- [Exercise requirements]
Go through the listing beneath this task and return every line that carries the string "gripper".
*** Dataset section Section Begins ***
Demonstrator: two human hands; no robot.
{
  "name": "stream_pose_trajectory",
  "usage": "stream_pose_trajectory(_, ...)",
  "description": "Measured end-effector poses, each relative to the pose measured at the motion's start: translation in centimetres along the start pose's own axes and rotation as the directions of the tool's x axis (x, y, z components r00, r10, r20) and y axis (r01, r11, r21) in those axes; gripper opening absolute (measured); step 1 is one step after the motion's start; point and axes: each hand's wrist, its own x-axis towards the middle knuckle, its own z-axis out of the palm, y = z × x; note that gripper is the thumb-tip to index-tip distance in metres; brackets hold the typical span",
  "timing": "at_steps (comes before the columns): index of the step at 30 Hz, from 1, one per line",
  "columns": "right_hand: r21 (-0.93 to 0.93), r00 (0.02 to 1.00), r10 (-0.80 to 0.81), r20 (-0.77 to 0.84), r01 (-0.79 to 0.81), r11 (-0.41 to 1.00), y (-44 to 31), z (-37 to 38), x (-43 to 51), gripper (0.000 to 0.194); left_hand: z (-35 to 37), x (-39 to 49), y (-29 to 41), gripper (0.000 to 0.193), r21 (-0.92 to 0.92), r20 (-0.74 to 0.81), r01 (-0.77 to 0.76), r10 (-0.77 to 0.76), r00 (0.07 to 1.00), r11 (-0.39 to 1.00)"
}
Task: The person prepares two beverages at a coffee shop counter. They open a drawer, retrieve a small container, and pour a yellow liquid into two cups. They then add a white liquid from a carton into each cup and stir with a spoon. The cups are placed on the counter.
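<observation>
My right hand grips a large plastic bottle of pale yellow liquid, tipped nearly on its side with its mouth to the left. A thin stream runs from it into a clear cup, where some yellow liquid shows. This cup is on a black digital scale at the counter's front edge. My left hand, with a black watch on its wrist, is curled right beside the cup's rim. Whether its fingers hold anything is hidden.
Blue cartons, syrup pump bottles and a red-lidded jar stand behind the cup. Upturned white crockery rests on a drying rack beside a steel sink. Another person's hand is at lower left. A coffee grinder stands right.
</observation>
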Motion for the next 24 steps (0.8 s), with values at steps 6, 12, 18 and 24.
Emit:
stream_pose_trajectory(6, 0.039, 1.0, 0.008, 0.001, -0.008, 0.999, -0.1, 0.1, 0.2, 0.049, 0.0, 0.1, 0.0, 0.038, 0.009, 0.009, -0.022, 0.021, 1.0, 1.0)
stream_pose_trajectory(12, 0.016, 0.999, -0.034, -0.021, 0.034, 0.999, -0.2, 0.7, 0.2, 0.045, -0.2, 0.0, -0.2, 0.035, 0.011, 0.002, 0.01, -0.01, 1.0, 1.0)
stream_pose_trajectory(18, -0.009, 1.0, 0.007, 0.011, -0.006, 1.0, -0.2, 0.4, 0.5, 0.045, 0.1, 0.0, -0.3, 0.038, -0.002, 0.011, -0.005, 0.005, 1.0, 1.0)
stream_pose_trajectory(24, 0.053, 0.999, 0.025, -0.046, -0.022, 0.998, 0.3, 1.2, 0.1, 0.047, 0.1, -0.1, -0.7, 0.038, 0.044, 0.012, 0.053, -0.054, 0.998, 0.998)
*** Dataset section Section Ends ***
- [Task output]
  "description": "Measured end-effector poses, each relative to the pose measured at the motion's start: translation in centimetres along the start pose's own axes and rotation as the directions of the tool's x axis (x, y, z components r00, r10, r20) and y axis (r01, r11, r21) in those axes; gripper opening absolute (measured); step 1 is one step after the motion's start; point and axes: each hand's wrist, its own x-axis towards the middle knuckle, its own z-axis out of the palm, y = z × x; note that gripper is the thumb-tip to index-tip distance in metres; brackets hold the typical span",
  "columns": "right_hand: r21 (-0.93 to 0.93), r00 (0.02 to 1.00), r10 (-0.80 to 0.81), r20 (-0.77 to 0.84), r01 (-0.79 to 0.81), r11 (-0.41 to 1.00), y (-44 to 31), z (-37 to 38), x (-43 to 51), gripper (0.000 to 0.194); left_hand: z (-35 to 37), x (-39 to 49), y (-29 to 41), gripper (0.000 to 0.193), r21 (-0.92 to 0.92), r20 (-0.74 to 0.81), r01 (-0.77 to 0.76), r10 (-0.77 to 0.76), r00 (0.07 to 1.00), r11 (-0.39 to 1.00)"

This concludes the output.